Philippe Close sur les émeutes: "Les casseurs sont quasi tous des multirécidivistes"
Selon le bourgmestre de la Ville de Bruxelles, il est trop tôt pour faire un lien entre les trois émeutes survenues dans la capitale ces quinze derniers jours.
- Publié le 27-11-2017 à 06h23
- Mis à jour le 27-11-2017 à 06h24

Selon le bourgmestre de la Ville de Bruxelles, il est trop tôt pour lier les trois émeutes survenues dans la capitale ces quinze derniers jours.
Trois saccages de magasins en bande désorganisée en quinze jours, ça fait beaucoup ! Chaque épisode suscite un peu plus l'incompréhension, le dégoût, la recherche – parfois – de solutions radicales. "Tolérance zéro" constitue sans aucun doute le terme le plus souvent utilisé ces derniers jours par nos élus. Proposer une méthode aussi radicale avant de savoir ce qui s'est réellement passé, avant de connaître le profil exact des casseurs de samedi soir ou de ceux des deux émeutes précédentes n'a pas beaucoup de sens. C'est la vision du bourgmestre de la Ville de Bruxelles, qui nous en dit plus sur le profil de ces vandales, casseurs, etc.
Sait-on déjà si les casseurs de samedi soir sont les mêmes – en tout ou en partie – que ceux du match Côte d'Ivoire – Maroc ?
"Les informations que nous avons en notre disposition sont trop partielles pour l'affirmer. Nous savons juste que les casseurs de samedi soir venaient, à part quasi égale, de différents quartiers de la capitale et de Flandre. Mais il est un peu tôt pour affirmer que ceux qui sont venus samedi présentent le même profil que ceux de La Bourse (Côte d'Ivoire – Maroc, NDLR). Je vais donc vous livrer mon sentiment. Je pense qu'il y a eu un effet copycat entre ce qui s'est passé le mercredi du côté de la place de la Monnaie (suite à l'appel du youtubeur Vargasss92, NDLR) et le samedi précédent place de la Bourse."
Et pour samedi soir ?
"Je pense que c'est différent. Une manifestation sur le même thème a aussi dégénéré à Paris cette semaine. Des identitaires sont venus perturber les manifestants. Plus largement, il arrive régulièrement que des manifestations soient infiltrées par des identitaires à Paris. À Bruxelles, on échappe, pour l'instant, à ce phénomène."
Les profils des casseurs présentent néanmoins certains rapprochements…
"Nous remarquons deux constantes, du moins sur les deux premiers événements.

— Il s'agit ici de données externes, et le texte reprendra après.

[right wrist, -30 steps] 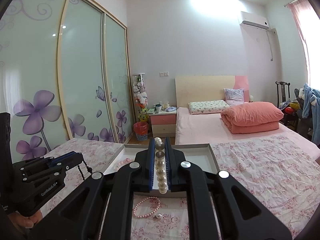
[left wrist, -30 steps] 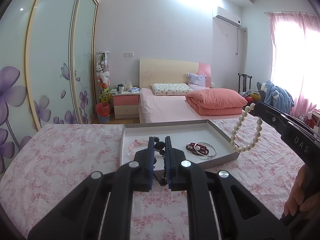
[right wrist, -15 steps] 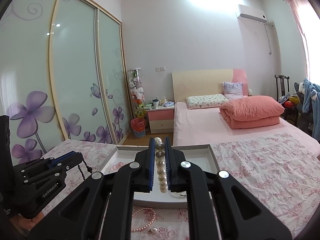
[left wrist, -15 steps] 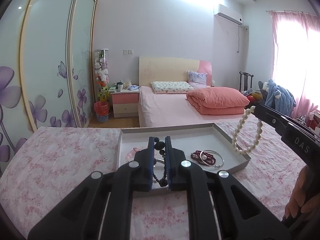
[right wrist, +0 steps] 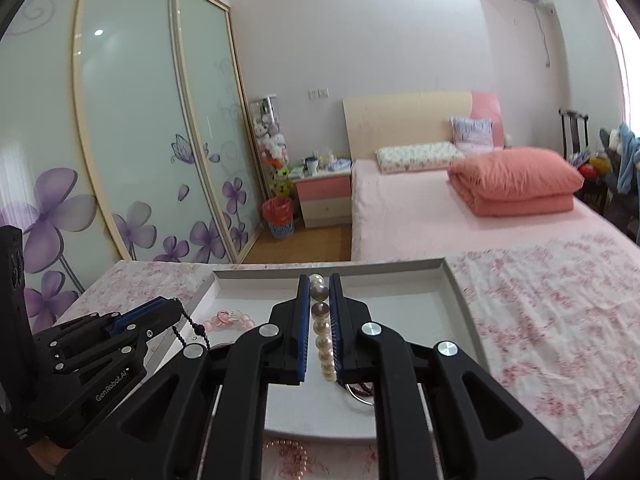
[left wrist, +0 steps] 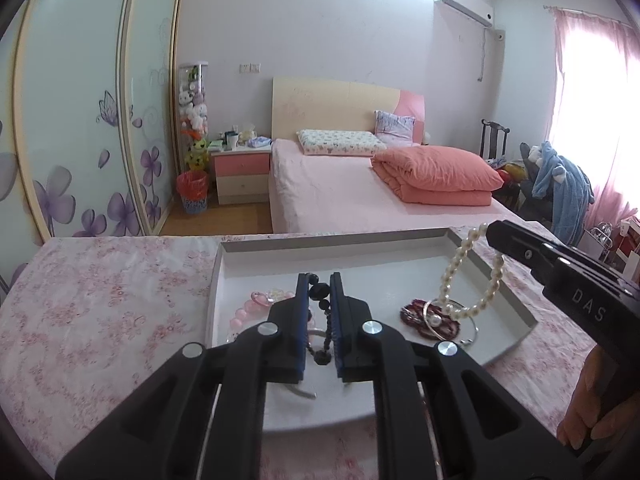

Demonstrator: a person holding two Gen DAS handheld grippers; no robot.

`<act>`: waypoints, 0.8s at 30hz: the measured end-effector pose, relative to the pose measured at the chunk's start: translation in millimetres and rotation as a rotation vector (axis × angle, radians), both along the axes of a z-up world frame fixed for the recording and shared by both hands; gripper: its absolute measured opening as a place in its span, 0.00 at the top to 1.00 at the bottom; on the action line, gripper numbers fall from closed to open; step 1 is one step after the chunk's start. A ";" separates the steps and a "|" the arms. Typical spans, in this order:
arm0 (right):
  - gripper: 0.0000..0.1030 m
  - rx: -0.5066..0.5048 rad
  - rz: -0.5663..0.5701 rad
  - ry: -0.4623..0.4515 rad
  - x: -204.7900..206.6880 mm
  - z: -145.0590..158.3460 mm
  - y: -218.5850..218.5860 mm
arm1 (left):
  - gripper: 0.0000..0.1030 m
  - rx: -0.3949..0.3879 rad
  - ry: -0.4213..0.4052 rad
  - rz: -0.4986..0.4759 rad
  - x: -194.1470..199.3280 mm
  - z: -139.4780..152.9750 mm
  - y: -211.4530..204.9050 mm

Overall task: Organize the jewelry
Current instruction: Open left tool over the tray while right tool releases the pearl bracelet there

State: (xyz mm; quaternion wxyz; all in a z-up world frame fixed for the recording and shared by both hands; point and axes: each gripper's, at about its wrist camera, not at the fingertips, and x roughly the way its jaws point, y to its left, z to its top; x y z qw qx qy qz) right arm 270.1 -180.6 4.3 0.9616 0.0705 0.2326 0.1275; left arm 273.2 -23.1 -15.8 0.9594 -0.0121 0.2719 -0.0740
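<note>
A grey shallow tray (left wrist: 514,294) lies on the floral-covered table; it also shows in the right wrist view (right wrist: 456,280). My left gripper (left wrist: 319,280) is shut on a black bead string (left wrist: 320,304) that hangs over the tray's left half. My right gripper (right wrist: 319,280) is shut on a white pearl bracelet (right wrist: 323,340); in the left wrist view the bracelet (left wrist: 452,276) dangles over the tray's right half. In the tray lie a pink bead bracelet (left wrist: 250,308), a dark red bracelet (left wrist: 416,312) and a silver bangle (left wrist: 470,326).
A pink bead strand (right wrist: 288,450) lies on the floral cloth (left wrist: 100,300) in front of the tray. Beyond the table stand a pink bed (left wrist: 360,196), a nightstand (left wrist: 240,172) and a wardrobe with sliding doors (right wrist: 120,140).
Both grippers have moved forward and lower over the tray, each still holding its piece. The pearl bracelet now hangs down into the tray above the dark red bracelet.
</note>
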 end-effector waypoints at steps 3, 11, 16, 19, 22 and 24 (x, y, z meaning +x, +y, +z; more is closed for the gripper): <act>0.90 0.012 0.004 0.039 12.4 -8.4 0.0 | 0.89 -0.002 0.011 0.003 12.0 -6.1 -0.9; 0.57 0.018 -0.031 0.071 16.2 -16.9 -11.7 | 0.81 -0.032 0.033 0.042 30.8 -13.6 6.3; 0.57 0.018 -0.033 0.073 13.2 -16.2 -17.6 | 0.79 -0.042 0.034 0.081 29.0 -10.8 20.6; 0.57 0.014 -0.027 0.076 10.6 -14.9 -17.3 | 0.79 -0.040 0.033 0.096 24.4 -8.5 25.3; 0.57 0.009 -0.016 0.074 4.2 -13.3 -16.4 | 0.76 -0.039 0.035 0.104 17.0 -6.4 29.3; 0.57 -0.001 -0.006 0.076 -1.2 -12.2 -15.2 | 0.75 -0.041 0.035 0.102 10.2 -4.5 31.0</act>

Primo : les casseurs interpellés sont, en très large majorité, mineurs. Ils ont quasi tous entre 15 et 18 ans. Secundo : la plupart sont connus des autorités judiciaires. Soit ils ont déjà un casier, soit ils sont connus de la police. Ils présentent, en tous les cas, quasi tous un profil de multirécidiviste".
C'est donc le fait d'une minorité, pas un phénomène d'ampleur prenant corps chez une jeunesse en difficulté ?
"J'entends souvent dire que c'est la faute au manque d'investissement vis-à-vis de la jeunesse. Que cette jeunesse est désœuvrée, se sent abandonnée. C'est possible pour une partie d'entre eux mais je suis persuadé qu'il s'agit d'une extrême minorité. Une minorité sur la mauvaise pente, qui s'enfonce. Qu'il ne faut pas abandonner. Mais la très grande majorité des jeunes 'de quartier'va à l'école, trouve un job, etc. Certaines politiques mises en place n'ont peut-être pas fonctionné mais il ne faut pas généraliser."
Un épiphénomène donc ?
"Non ! Nous ne cherchons pas à minimiser le phénomène. En tant que bourgmestre, j'assume tout. Mais je réfute certains commentaires entendus ci et là. À Bruxelles, il n'y a pas de no go zone. Les policiers vont partout. Mais oui, il y a un noyau de personnes qui n'ont pas forcément de lien entre eux mais sur lesquelles il faut clairement serrer la vis."
Au regard des informations que vous possédez, que pensez-vous des propos de Jan Jambon qui affirme que ces trois émeutes sont liées ?
"Il est facile de tirer des conclusions rapides. Mais je ne veux pas rentrer dans des polémiques. Je trouve juste que, lors de tels événements, il faut du sang-froid, de la méthode et de la détermination. Je vous garantis que toutes les polices collaborent. Que les officiers, les policiers agissent avec sang-froid, jaugent en permanence à quel moment il faut intervenir. Mais la méthode ou l'analyse des profils ne permettra pas de régler le problème. Je l'ai dit et le répète : il faut renforcer les moyens policiers à Bruxelles."